The shop sits in a side-alley, back from the main thoroughfare and with a surprisingly small patch of green between houses that all appear dated enough: old brickwork and large many-paned windows, offering a view into low-ceiled rooms and a wide array of antiques and books on display and, for some reason, one of these shops sells flowers. Like something packed away from older times. In the drizzle, it appears all the more so. A freaking witch market, something whispers to her, a voice in her own head. It doesn't help that she feels the weight of it in the bag over her shoulder.

It has been there. The box. Been there when she woke up in the hospital and after that incident, in the museum, the subway. Sat there on her bedside table. Black and brass and as if it wasn't anything unusual. Possibly, people had assumed that it was hers, though it gave her a nasty shock that had her recoil and sit up—tried to before the hurt exploded in her leg, almost blinding her until she realized that her entire left limb was set in an extension bandage dangling from above.

He told her about it. Later. The man in the dark blue coat, grey hair, grey beard. In the lobby of the Hard Rock Hotel, where everything is beautiful colors and memorabilia from rock and pop stars, and it smells of espresso and so and so on and for whatever goddamn reason of strawberry.

"That box is a curse," he said. "They brought a curse here."

"You cannot bring a curse," she answered. "And who is they?"

"The curator from the museum," he said without spending so much as a goddamn word on the main thing here, the curse. "Maximilian Shackleton. Went missing late last autumn. With a group of 36. A few days later he reappeared. Alone. Hanged himself a fortnight after."

She considered the info.

"There is an entry in his calendar," he went on. "Shortly before the group disappeared. A place he went to." He looked at her in a supposedly meaningful way. "I cannot go there. They don't talk to me."

And now she is here, standing in front of this God-forsaken shop and finds herself crying. Crying like a five-year-old, all silent tears. It's not like anyone would see in the drizzle, drenching everything. In front of a shop! Jesus Saint, in front of a goddamn bloody shop!

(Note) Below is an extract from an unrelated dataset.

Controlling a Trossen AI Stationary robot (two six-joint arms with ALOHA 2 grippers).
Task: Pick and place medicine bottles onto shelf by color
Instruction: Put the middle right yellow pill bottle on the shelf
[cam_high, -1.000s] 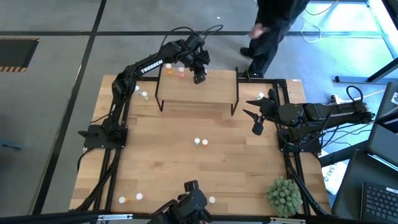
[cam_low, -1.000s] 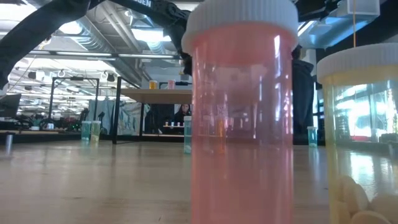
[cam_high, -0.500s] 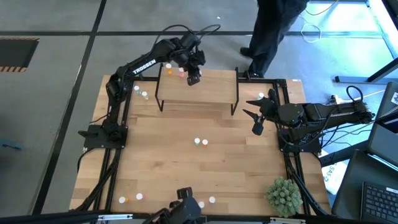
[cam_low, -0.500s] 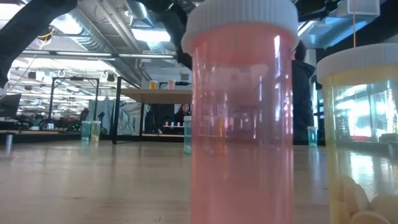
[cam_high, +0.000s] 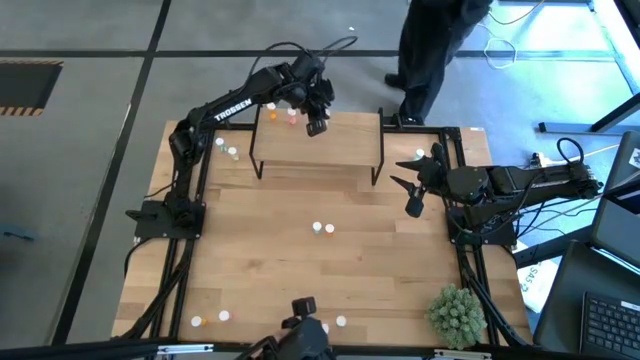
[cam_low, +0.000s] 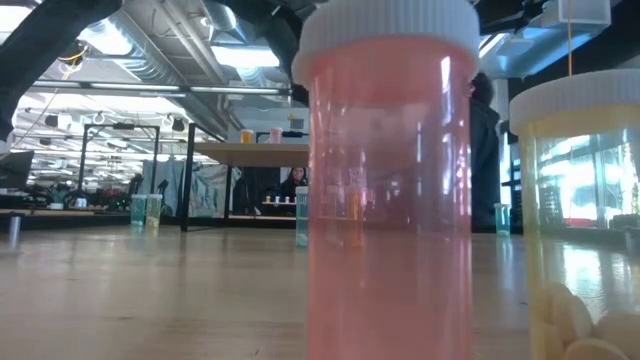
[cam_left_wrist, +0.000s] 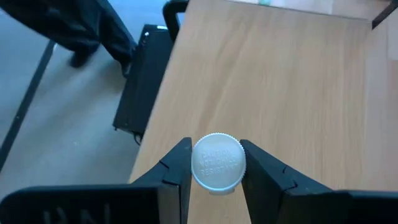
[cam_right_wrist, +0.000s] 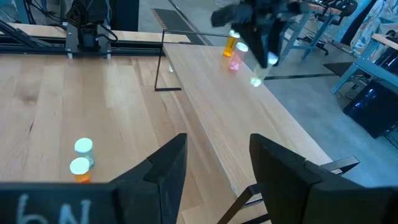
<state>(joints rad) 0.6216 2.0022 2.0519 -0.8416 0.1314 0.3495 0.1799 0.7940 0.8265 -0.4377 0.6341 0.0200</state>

"I cannot give you this task," he said. "I cannot."

Now, he has been right about that, has he? Because she's not here. In her mind it's Syria; in her mind it's the New York subway; in her mind, it's her lying there helplessly in the devastation with the dead scattered all around. And she can't ... She just... Holy, sweet Jesus, she just can't ...

"You're not answering my question," she said to him.

"Right." He sat back a bit, pausing. "We have to bring it back," he said then. "The box."

That wasn't enough for her. Not a single bit enough. "Where to?"

"To the grave it came from."

She sat there, very still, staring at him. "I have seen enough graves for a lifetime," she whispered and it wasn't meant for him.